Engineered lumber represents one of the most significant innovations in modern wood construction, transforming the way builders and designers approach structural framing. Unlike traditional solid-sawn lumber, engineered wood products are manufactured by bonding together wood strands, veneers, fibres, or other elements with structural adhesives to create members with improved strength, consistency, and dimensional stability. These products allow longer spans, greater design flexibility, and more efficient use of forest resources than conventional lumber. The family of engineered lumber products includes laminated veneer lumber (LVL), parallel strand lumber (PSL), laminated strand lumber (LSL), oriented strand lumber (OSL), glued laminated timber (glulam), and wood I-joists. Understanding the characteristics, applications, and installation requirements of each product is essential for construction professionals seeking to optimise structural performance and material efficiency in modern building projects.
To build on this knowledge, explore our detailed guide on Structural Composite Lumber for more in-depth insights into related framing and construction concepts.
Laminated Veneer Lumber (LVL)
Understanding Laminated Veneer Lumber is a critical component of effective structural framing and construction planning.
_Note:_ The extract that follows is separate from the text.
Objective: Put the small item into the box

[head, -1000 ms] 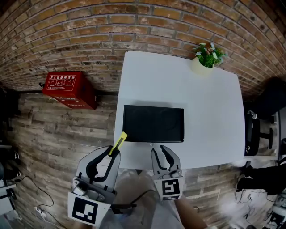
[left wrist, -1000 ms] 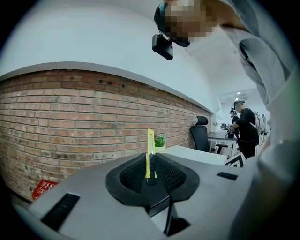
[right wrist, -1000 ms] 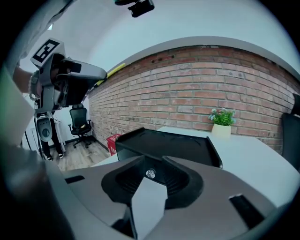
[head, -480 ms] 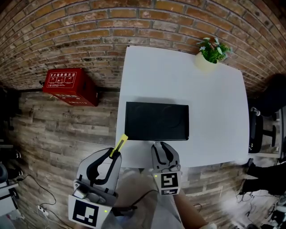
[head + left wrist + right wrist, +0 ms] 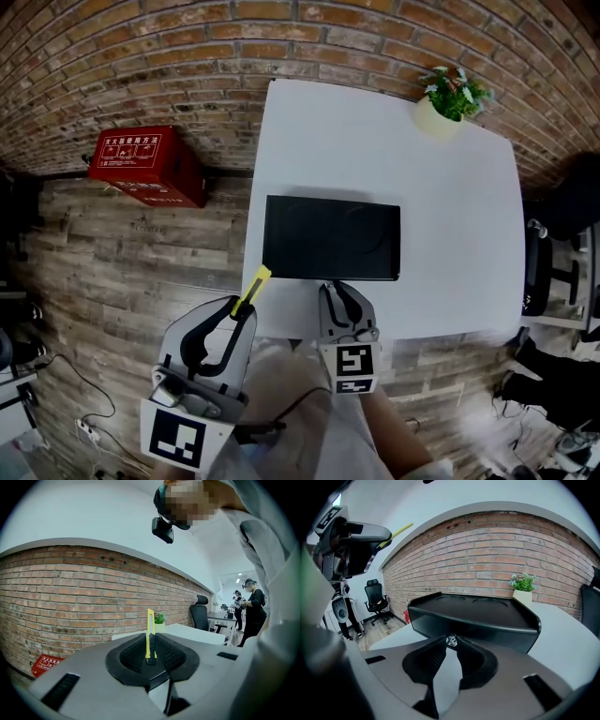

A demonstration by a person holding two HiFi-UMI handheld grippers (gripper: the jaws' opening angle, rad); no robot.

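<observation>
Head view: the black box (image 5: 332,238) lies on the white table (image 5: 450,187). My right gripper (image 5: 336,289) is just before its near wall and my left gripper (image 5: 241,312) is off the table's edge.

Left gripper view: my jaws clamp a yellow cutter (image 5: 150,630), which stands upright.

Right gripper view: my jaw tips pinch a small silvery item (image 5: 451,641) near the box.

box (image 5: 332,239) — black, shallow, flat | silver item (image 5: 451,640) — tiny, near box front
</observation>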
Laminated veneer lumber is manufactured by peeling veneers from logs — similar to the process used for plywood — and laminating them together with the grain of each veneer oriented parallel to the length of the member. The veneers are dried, graded, coated with a waterproof structural adhesive (typically phenol-formaldehyde or phenol-resorcinol), laid up in parallel orientation, and cured under heat and pressure in a continuous press or platen press. The resulting product has consistent strength properties throughout the member, with allowable design stresses that are typically two to three times higher than those of equivalent-size solid-sawn lumber. LVL is produced in standard thicknesses of 1-1/2, 1-3/4, 3-1/2, 5-1/4, and 7 inches, in depths from 5-1/2 to 24 inches or more, and in lengths up to 60 feet. The parallel grain orientation provides maximum strength in the long direction, making LVL ideal for applications where high bending or axial loads must be carried over long spans.
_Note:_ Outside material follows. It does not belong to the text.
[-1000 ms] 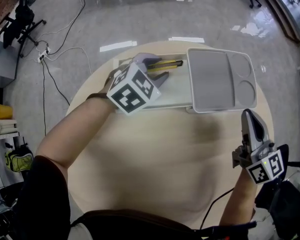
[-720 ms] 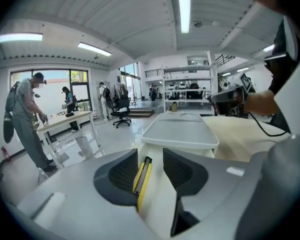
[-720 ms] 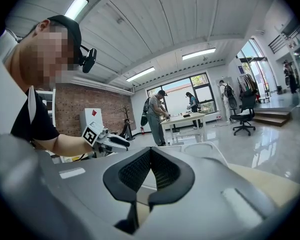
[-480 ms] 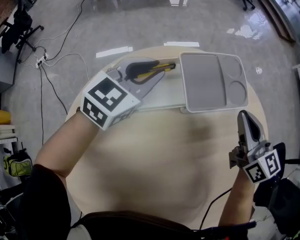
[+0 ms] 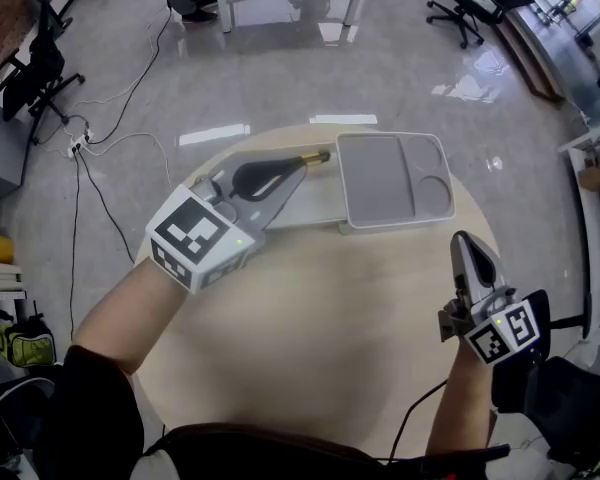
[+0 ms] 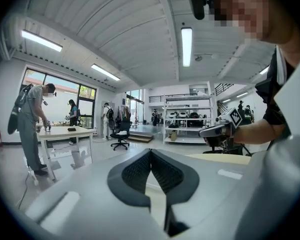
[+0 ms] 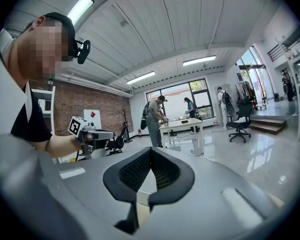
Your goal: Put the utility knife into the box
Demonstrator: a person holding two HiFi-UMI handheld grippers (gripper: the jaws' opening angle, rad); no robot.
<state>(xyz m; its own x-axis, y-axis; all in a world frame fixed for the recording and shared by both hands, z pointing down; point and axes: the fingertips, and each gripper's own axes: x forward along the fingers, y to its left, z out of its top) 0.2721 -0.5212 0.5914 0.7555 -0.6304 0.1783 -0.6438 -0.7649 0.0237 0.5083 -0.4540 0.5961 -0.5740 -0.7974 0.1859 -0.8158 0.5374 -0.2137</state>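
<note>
The utility knife (image 5: 314,158), yellow and black, lies on the pale shallow box (image 5: 305,206) at the far side of the round table. Only its far end shows past my left gripper (image 5: 298,168). That gripper slants over the knife's handle with its jaws closed together. In the left gripper view the left gripper (image 6: 150,152) has its pads touching and no knife between them, so I cannot tell whether the knife is held. My right gripper (image 5: 461,242) hovers shut at the table's right edge, and the right gripper (image 7: 150,151) holds nothing.
A grey divided tray (image 5: 395,182) with two round wells adjoins the pale box on its right. The round table (image 5: 330,318) is beige. Cables run over the floor at the left. People, desks and chairs stand farther off in the room.
The left gripper's jaws, open around the knife a second ago, have closed. The gripper has swung so its marker cube sits lower left. The right gripper has barely moved.
</note>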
The primary application of LVL in residential and light commercial construction is as beams and headers spanning openings in walls, supporting floor and roof loads, and as ridge beams in cathedral ceiling applications. LVL headers at window and door openings provide consistent strength without the need for field fabrication of built-up header assemblies, simplifying construction and reducing labour costs. In floor systems, LVL beams support joists where longer spans or heavier loads exceed the capacity of conventional lumber, often eliminating the need for intermediate columns or bearing walls. The dimensional stability of LVL — its resistance to warping, twisting, and shrinking — makes it particularly valuable in applications where movement could cause problems with finishes, doors, windows, or structural connections. LVL can be cut, drilled, and notched in the field within limits specified by the manufacturer, but field modifications that affect the structural capacity must be reviewed by a qualified engineer. For a comprehensive look at engineered lumber products, see our guide on structural composite lumber.
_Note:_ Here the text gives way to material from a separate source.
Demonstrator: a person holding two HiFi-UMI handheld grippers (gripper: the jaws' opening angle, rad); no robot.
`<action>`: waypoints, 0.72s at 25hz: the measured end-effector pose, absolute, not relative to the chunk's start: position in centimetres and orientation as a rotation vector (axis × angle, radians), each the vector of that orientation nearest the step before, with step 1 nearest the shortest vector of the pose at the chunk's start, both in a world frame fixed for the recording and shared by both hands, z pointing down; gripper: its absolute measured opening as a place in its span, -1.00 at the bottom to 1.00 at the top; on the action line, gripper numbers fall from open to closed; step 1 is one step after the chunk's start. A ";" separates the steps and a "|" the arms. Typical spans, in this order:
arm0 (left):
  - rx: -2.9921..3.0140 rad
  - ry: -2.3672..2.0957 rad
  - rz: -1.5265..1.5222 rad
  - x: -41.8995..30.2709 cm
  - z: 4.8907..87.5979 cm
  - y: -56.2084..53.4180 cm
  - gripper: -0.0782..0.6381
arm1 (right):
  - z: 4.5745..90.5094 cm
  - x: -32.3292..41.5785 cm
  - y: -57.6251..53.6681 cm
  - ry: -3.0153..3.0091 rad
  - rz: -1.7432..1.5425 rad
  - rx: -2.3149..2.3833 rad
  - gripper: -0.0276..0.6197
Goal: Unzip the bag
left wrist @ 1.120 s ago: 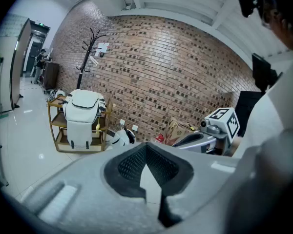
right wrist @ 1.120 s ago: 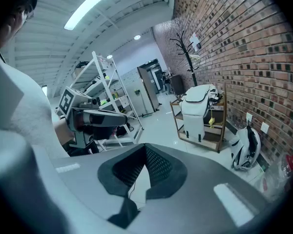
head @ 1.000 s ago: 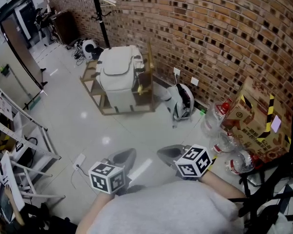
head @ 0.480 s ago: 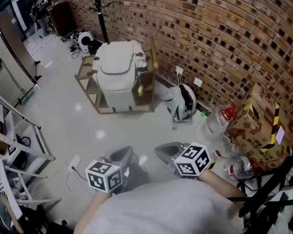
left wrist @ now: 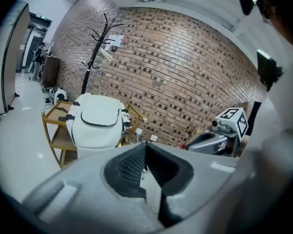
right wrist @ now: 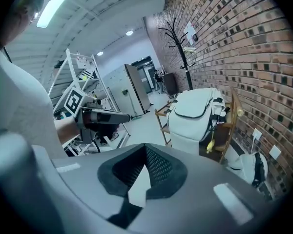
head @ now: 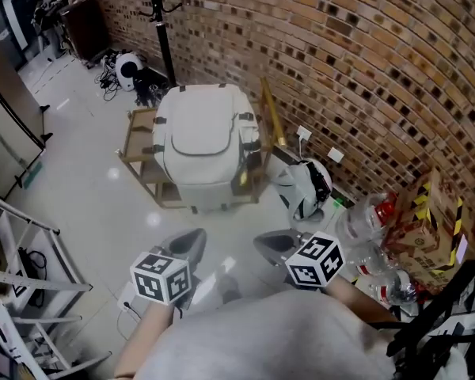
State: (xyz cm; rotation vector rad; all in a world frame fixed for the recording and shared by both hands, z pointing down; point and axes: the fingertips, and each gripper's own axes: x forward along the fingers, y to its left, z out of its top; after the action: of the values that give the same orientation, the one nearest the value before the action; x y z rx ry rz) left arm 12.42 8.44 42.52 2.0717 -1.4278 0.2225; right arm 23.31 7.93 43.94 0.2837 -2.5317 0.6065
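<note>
The brick wall (head: 364, 70) ran behind everything. In front of it the white bag (head: 206, 145) stood upright on a wooden rack (head: 133, 139), with its long axis vertical and its front pocket turned toward us. We held both grippers low, near our body and well apart from the bag, pointing toward it and a little downward. The left gripper (head: 191, 242) had its jaws closed on nothing, and the right gripper (head: 267, 245) likewise. Our grey top (head: 269, 339) hid most of both forearms. We could not make out the zipper pull.
</note>
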 end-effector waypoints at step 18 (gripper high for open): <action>2.082 -1.393 0.211 6.0 43.1 -2.9 -0.78 | 43.4 16.1 -4.5 -2.556 0.561 0.251 -0.65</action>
State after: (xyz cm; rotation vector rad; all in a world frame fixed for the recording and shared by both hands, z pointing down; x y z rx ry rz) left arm 5.99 -2.92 43.11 2.0819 -1.3928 0.2110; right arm 16.07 -4.52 43.42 0.2505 -2.5565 0.5605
Design considerations for LVL include proper bearing length at supports, end distance for connections, and the effects of holes or notches on member capacity. LVL must bear on a minimum length at each support, typically 1-1/2 to 3-1/2 inches depending on the load and the bearing material’s compressive strength. Connections must be designed for the higher strength of LVL compared to solid lumber, with bolt spacing, edge distance, and group action factors that account for the product’s homogeneous nature and reduced splitting resistance. The manufacturer’s design values and connection design guidance should always be used for LVL design, as the properties differ from those of solid-sawn lumber and vary between manufacturers. LVL is typically manufactured with a camber — a slight upward curvature — that offsets dead load deflection and provides a level appearance under service loads.
Parallel Strand Lumber (PSL) and Laminated Strand Lumber (LSL)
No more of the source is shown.